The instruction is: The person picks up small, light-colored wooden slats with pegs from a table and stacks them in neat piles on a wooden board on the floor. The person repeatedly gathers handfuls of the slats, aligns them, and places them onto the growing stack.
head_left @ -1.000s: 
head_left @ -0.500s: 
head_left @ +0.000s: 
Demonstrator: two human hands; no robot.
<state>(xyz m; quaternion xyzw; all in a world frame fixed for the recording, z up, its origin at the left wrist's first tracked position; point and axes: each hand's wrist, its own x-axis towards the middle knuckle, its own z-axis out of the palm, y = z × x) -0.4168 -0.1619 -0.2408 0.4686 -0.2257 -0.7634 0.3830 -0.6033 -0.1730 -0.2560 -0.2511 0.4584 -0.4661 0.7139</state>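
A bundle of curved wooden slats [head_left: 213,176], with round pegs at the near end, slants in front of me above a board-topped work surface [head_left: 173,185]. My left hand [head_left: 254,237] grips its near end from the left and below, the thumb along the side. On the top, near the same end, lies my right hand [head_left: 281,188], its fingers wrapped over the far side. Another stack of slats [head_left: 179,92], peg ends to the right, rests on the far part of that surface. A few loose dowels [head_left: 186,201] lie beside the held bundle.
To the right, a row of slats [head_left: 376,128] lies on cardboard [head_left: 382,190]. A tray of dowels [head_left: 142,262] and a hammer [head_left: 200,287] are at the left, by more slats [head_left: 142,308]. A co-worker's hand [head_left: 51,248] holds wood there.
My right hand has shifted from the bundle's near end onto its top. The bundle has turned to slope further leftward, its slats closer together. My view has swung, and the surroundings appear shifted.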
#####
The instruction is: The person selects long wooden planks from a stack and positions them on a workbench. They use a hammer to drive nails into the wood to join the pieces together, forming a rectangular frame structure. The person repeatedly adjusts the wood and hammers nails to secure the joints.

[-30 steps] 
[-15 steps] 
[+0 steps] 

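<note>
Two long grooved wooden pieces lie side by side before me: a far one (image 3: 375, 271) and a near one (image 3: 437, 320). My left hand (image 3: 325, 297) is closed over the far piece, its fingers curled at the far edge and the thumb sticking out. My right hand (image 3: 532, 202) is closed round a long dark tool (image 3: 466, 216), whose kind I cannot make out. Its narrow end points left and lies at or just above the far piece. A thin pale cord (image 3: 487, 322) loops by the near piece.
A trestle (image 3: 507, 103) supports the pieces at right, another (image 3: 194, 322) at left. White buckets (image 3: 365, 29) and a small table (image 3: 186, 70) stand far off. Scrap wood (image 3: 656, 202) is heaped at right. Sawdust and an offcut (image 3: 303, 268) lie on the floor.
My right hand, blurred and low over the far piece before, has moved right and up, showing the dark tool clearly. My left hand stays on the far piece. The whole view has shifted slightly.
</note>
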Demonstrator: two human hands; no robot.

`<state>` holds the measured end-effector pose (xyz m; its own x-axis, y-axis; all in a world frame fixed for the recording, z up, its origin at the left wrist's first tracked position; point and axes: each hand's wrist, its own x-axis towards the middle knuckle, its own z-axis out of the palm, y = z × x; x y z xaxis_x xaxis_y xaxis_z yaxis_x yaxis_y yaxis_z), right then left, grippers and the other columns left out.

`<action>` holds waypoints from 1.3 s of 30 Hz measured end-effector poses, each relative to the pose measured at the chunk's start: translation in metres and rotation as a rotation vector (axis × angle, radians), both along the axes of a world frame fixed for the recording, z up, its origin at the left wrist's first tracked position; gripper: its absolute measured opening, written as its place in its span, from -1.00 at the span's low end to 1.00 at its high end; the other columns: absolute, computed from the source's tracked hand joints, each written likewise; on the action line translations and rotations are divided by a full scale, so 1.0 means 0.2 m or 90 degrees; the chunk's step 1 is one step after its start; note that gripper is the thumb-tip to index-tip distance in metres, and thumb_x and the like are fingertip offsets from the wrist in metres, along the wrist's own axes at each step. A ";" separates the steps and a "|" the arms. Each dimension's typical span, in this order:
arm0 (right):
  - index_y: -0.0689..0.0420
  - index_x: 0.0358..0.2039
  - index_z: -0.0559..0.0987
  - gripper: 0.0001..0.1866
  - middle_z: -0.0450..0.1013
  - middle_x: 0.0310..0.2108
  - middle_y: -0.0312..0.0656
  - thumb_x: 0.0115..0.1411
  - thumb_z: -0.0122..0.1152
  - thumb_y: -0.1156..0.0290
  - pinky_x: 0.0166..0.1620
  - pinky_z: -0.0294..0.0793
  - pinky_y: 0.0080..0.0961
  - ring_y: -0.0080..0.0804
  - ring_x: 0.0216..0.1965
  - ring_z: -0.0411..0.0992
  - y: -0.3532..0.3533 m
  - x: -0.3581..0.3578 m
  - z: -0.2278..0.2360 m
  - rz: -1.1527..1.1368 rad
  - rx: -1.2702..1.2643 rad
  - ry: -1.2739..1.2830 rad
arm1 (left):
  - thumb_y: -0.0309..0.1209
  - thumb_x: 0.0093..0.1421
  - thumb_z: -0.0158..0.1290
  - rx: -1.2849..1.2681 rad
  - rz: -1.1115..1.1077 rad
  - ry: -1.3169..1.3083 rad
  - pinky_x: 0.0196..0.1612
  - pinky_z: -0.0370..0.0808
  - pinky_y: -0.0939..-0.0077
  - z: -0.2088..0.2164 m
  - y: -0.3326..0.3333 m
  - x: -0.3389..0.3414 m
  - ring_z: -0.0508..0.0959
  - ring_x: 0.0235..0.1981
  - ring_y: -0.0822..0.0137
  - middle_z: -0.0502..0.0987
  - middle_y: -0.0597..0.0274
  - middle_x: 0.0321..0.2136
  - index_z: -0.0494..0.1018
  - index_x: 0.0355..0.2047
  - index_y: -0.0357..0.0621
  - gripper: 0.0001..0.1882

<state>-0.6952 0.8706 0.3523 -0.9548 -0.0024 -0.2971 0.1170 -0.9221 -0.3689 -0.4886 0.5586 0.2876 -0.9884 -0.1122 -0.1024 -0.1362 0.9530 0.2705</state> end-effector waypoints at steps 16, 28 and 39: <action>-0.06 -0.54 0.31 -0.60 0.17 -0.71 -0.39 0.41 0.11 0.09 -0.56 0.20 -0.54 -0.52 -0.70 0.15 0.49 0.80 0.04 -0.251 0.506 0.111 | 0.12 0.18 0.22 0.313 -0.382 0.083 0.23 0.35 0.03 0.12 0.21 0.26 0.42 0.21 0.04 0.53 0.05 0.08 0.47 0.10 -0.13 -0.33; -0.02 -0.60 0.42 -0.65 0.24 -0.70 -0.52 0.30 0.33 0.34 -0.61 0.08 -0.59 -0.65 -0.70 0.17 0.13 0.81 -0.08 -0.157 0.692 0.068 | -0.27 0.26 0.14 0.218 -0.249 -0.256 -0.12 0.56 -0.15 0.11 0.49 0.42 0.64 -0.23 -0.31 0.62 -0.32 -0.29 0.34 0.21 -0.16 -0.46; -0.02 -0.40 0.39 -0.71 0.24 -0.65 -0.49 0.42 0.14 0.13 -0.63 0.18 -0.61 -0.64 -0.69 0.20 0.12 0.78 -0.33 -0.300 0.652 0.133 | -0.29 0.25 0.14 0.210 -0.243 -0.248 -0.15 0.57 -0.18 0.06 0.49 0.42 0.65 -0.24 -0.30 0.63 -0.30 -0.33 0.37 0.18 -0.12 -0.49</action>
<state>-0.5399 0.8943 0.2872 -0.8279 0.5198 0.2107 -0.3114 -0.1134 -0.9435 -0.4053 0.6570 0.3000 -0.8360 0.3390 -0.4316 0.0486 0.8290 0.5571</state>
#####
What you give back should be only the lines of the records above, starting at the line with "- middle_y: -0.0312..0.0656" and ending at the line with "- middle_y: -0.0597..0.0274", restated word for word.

■ Result below
  - middle_y: -0.0312..0.0656
  - thumb_x: 0.0115..0.1411
  - thumb_z: -0.0122..0.1152
  - thumb_y: -0.1156..0.0290
  - pinky_x: 0.0166..0.1620
  - pinky_z: -0.0294..0.0793
  - pinky_y: 0.0080..0.0961
  - ring_y: -0.0080..0.0804
  - ring_x: 0.0216..0.1965
  - ring_z: -0.0411..0.0992
  - y: -0.3532..0.3533 m
  - x: -0.3581..0.3578 m
  - z: -0.2278..0.2360 m
  - rz: -1.1527..1.1368 rad
  - rx: -1.2702..1.2643 rad
  - ry: -1.2739..1.2830 rad
arm1 (left):
  - thumb_y: -0.0309..0.1209
  - thumb_x: 0.0093..0.1421
  - thumb_z: -0.0158..0.1290
  - rx: -1.2849..1.2681 rad
  - rz: -1.1115..1.1077 rad
  - ry: -1.3169..1.3083 rad
  - pinky_x: 0.0196..0.1612
  - pinky_z: -0.0370..0.0808
  - pinky_y: -0.0939..-0.0077
  - z: -0.2088..0.2164 m
  - y: -0.3326..0.3333 m
  - x: -0.3389..0.3414 m
  - ring_z: -0.0508..0.0959
  - ring_x: 0.0235..0.1981
  - ring_y: -0.0822..0.0137
  - middle_z: -0.0502..0.0987
  - middle_y: -0.0597..0.0274

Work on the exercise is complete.